令和二年三月十四日
咒師神所。涅槃講が終わると処世界は咒師に付き従って飯道神社へ向かう。飯道神社の左には神供所と呼ばれるスペースが存在します。何も知らない人は視界にも入ってこないような、なんてことのない場所。しかし、一年のうちで14日の深夜にのみ用いられる特別な場所です。ここで行われる作法は強いて言えば作壇作法に近いでしょうか?諸天を勧請する幣を立て、それぞれに粥など様々な供物を供えます。

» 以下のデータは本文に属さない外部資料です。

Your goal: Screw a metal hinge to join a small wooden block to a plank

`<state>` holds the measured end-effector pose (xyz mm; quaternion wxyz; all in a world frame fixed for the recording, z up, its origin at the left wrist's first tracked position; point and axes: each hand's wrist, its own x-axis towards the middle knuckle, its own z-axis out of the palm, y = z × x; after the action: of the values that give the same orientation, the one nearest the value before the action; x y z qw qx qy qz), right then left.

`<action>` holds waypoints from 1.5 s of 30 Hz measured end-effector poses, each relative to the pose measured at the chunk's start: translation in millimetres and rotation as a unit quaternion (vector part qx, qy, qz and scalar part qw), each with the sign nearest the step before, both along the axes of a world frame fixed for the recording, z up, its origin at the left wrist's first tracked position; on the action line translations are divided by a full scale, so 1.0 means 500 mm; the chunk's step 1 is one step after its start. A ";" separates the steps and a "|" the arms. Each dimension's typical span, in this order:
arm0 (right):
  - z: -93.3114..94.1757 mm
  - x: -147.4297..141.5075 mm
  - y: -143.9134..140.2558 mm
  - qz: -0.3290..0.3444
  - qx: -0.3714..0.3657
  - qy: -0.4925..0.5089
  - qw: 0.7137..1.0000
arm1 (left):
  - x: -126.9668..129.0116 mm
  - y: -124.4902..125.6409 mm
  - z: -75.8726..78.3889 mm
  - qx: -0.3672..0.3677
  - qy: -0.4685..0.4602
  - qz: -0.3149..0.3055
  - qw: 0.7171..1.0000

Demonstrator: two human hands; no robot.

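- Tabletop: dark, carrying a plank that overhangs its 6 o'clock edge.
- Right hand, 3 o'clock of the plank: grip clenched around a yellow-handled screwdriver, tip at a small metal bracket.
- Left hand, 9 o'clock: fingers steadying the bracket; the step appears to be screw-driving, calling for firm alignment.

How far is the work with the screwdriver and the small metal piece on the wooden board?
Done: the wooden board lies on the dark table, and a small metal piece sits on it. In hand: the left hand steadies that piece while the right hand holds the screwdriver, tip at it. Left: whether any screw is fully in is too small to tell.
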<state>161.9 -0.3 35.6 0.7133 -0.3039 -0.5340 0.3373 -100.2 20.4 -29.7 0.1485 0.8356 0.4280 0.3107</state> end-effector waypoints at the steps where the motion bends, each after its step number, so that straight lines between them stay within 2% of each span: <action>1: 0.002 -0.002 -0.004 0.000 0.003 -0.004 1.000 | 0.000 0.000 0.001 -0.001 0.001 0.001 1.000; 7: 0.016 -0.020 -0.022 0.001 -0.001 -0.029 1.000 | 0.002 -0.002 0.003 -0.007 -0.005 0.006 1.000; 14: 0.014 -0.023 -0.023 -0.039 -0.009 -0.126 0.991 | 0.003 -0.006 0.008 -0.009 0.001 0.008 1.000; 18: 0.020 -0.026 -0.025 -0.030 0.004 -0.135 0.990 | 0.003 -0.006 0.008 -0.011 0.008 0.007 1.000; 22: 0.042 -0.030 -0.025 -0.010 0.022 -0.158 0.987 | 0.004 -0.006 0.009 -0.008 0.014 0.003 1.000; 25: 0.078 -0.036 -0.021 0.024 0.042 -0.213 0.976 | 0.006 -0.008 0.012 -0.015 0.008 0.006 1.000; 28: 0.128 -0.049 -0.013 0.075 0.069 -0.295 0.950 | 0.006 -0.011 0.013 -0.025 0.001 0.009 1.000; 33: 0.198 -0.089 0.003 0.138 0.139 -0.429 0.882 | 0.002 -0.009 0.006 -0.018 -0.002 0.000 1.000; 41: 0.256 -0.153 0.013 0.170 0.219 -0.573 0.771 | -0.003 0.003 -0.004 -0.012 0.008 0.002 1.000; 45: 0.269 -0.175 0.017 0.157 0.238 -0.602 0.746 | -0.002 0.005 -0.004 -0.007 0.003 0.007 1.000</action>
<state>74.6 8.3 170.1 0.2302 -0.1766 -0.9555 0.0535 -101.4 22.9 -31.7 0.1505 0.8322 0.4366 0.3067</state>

私は十年前の仲間時代は咒師さんについておりましたので、見るのは二回目。もちろん具体的な次第はわかりません。しかし、実のところこのときの処世界さんはそれどころではなかった。この作法の間、処世界は咒師の横で蹲踞して控えているのだが、先程下堂後に食事をしっかりと摂ったつけがここで回ってきた。特に蹲踞の姿勢はまずい。下腹部に力を入れて耐えます。

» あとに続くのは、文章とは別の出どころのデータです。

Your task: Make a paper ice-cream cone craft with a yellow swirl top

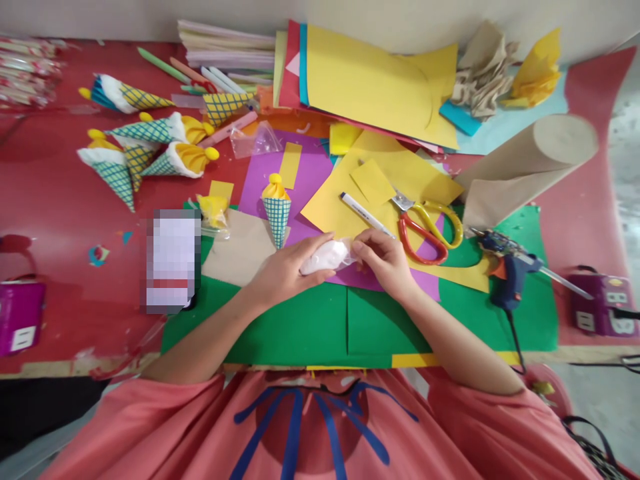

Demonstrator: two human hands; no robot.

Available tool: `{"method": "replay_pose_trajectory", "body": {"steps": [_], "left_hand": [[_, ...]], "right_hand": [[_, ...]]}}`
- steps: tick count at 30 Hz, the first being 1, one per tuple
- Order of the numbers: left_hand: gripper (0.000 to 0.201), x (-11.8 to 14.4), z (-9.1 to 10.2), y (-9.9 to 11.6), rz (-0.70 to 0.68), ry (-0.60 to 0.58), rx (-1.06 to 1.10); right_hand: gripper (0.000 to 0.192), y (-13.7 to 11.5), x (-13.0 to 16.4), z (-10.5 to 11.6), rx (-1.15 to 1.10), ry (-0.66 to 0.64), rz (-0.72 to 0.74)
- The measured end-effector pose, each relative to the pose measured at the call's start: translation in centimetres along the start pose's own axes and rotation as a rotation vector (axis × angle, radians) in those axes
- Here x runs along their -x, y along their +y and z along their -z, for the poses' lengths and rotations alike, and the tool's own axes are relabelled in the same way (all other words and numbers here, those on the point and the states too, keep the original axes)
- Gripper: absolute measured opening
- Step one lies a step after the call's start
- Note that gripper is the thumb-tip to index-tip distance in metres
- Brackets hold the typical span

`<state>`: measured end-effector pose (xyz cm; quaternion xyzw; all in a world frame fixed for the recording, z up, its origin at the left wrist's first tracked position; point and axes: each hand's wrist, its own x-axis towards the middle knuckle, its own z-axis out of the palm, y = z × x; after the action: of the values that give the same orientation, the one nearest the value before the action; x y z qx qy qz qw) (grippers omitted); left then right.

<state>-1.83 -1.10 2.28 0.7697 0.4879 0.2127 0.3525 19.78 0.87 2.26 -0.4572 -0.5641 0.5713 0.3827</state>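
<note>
Your red table is crowded with craft paper, and green sheets cover its near edge, right under your arms. Your left hand cups a soft white wad in clear wrapping, fingers curled around its near side, while your right hand pinches the wad's right end between thumb and fingertips; the wad sits above the purple sheet, near the middle of the table. Just beyond your left hand a checked paper cone with a yellow top stands point down. A white marker lies on the yellow paper just beyond your right hand, with red-and-yellow scissors to its right. Further right lies a blue glue gun (its cord trails toward you). More finished cones are piled at far left.
</note>
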Motion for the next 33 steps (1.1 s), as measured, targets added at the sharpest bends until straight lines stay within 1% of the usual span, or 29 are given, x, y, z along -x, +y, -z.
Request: {"method": "replay_pose_trajectory", "body": {"steps": [2, 4, 5, 7, 9, 13, 17, 20, 22, 26, 28, 30, 33], "left_hand": [[0.063, 0.10, -0.06, 0.02, 0.013, 0.052, 0.016], [0.059, 0.09, -0.04, 0.08, 0.014, 0.107, 0.035], [0.055, 0.05, 0.01, 0.11, 0.008, 0.134, 0.044], [0.048, -0.11, 0.16, 0.12, -0.005, 0.168, 0.064], [0.045, -0.29, 0.34, 0.06, -0.006, 0.181, 0.091], [0.037, -0.58, 0.57, -0.19, -0.049, 0.187, 0.159], [0.025, -0.70, 0.51, -0.23, -0.103, 0.204, 0.210], [0.022, -0.72, 0.38, -0.16, -0.082, 0.219, 0.229], [0.024, -0.71, 0.30, -0.16, -0.045, 0.222, 0.226], [0.028, -0.63, 0.21, -0.25, 0.025, 0.256, 0.195], [0.029, -0.60, 0.20, -0.27, 0.046, 0.283, 0.190], [0.028, -0.59, 0.19, -0.26, 0.043, 0.300, 0.188], [0.027, -0.59, 0.16, -0.21, 0.009, 0.309, 0.187]], "right_hand": [[0.013, -0.01, 0.03, -0.02, 0.089, 0.075, 0.076], [0.007, -0.05, 0.08, 0.05, 0.215, 0.146, 0.227], [0.006, -0.10, 0.10, 0.11, 0.278, 0.155, 0.315], [0.007, -0.21, 0.11, 0.29, 0.372, 0.117, 0.452], [0.010, -0.28, 0.08, 0.46, 0.404, 0.058, 0.489], [0.020, -0.20, 0.03, 0.59, 0.369, 0.003, 0.425], [0.022, 0.00, 0.13, 0.53, 0.350, -0.016, 0.430], [0.024, 0.12, 0.21, 0.42, 0.353, -0.048, 0.440], [0.024, 0.17, 0.23, 0.32, 0.335, -0.048, 0.414], [0.019, 0.19, 0.21, 0.22, 0.219, 0.040, 0.284], [0.025, 0.18, 0.16, 0.27, 0.143, 0.095, 0.216], [0.031, 0.17, 0.06, 0.34, 0.082, 0.136, 0.153], [0.029, 0.12, -0.17, 0.42, 0.019, 0.190, 0.090]]}}
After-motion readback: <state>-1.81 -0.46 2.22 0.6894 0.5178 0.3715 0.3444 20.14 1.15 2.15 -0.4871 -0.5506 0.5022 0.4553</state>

眼の前では咒師さんがムニャムニャと作法をされているが、ほとんど頭に入ってきません。脂汗を流しながら耐えます。すべてをの作法を終えたら、再び咒師さんに付き従い礼堂へ。柄香炉などは急いで元の場所へ置いて素早く…
ちなみにこの作法の間、他の練行衆は休憩で、各々手洗いにいったりしているそうです。後からそれを聞いた処世界さんは何とも言えない感情を覚え、来年からは下堂後の食事は控えようと心に決めました。もちろん、その決意は反故にいたしました。
その後に行われる「咒師日没」「大導師初夜」。本来は時導師を勤めない四職が執り行う時の作法。初めにその文言を見た私は「大導師さんの声明が聞けるのか!?」と非常に楽しみにしていたのですが、この作法ではほとんど省略され声明などはありません。期待していただけに残念な気持ちと、今のは一体何だったんだ?という戸惑いだけが残ります。いや、本当に何なのでしょうか?不勉強のため未だに私は分かっておりません。
総神所。二月堂を囲う「飯道」「遠敷」「興成」の三社を参拝します。初日は二週間のご守護を祈願するため、今回は二週間のご守護を感謝するため。参拝する形は初日と同じです。しかし、その時の心持ちは全く異なるようで、どこか似たものを感じていました。一日はこれから始まる行法への不安や、期待。最後の日はこれから行法を終えて娑婆へと戻ることへの期待と不安。
練行衆やともに参籠する仲間には「このままずっとこうしていたい」と言う人もいます。もちろん、体力的に厳しく二週間を超える行法を行うとなれば全く違った覚悟が必要でしょう。しかし、娑婆世界から離れた場でただただ行に打ち込むことのできる時間というのは何ものにも代えがたい宝玉のような時間です。それが終わりを告げることは、無事満行することへの安堵と同時に、娑婆に立ち向かう勇気が求められます。
最後の灌頂護摩を終えるといよいよ満行下堂。達陀帽を堂童子に預け、牛玉杖を手に二月堂から退出します。もちろん、手水の掛け声はありません。そして、この時だけ処世界は処世界童子を伴い下堂する。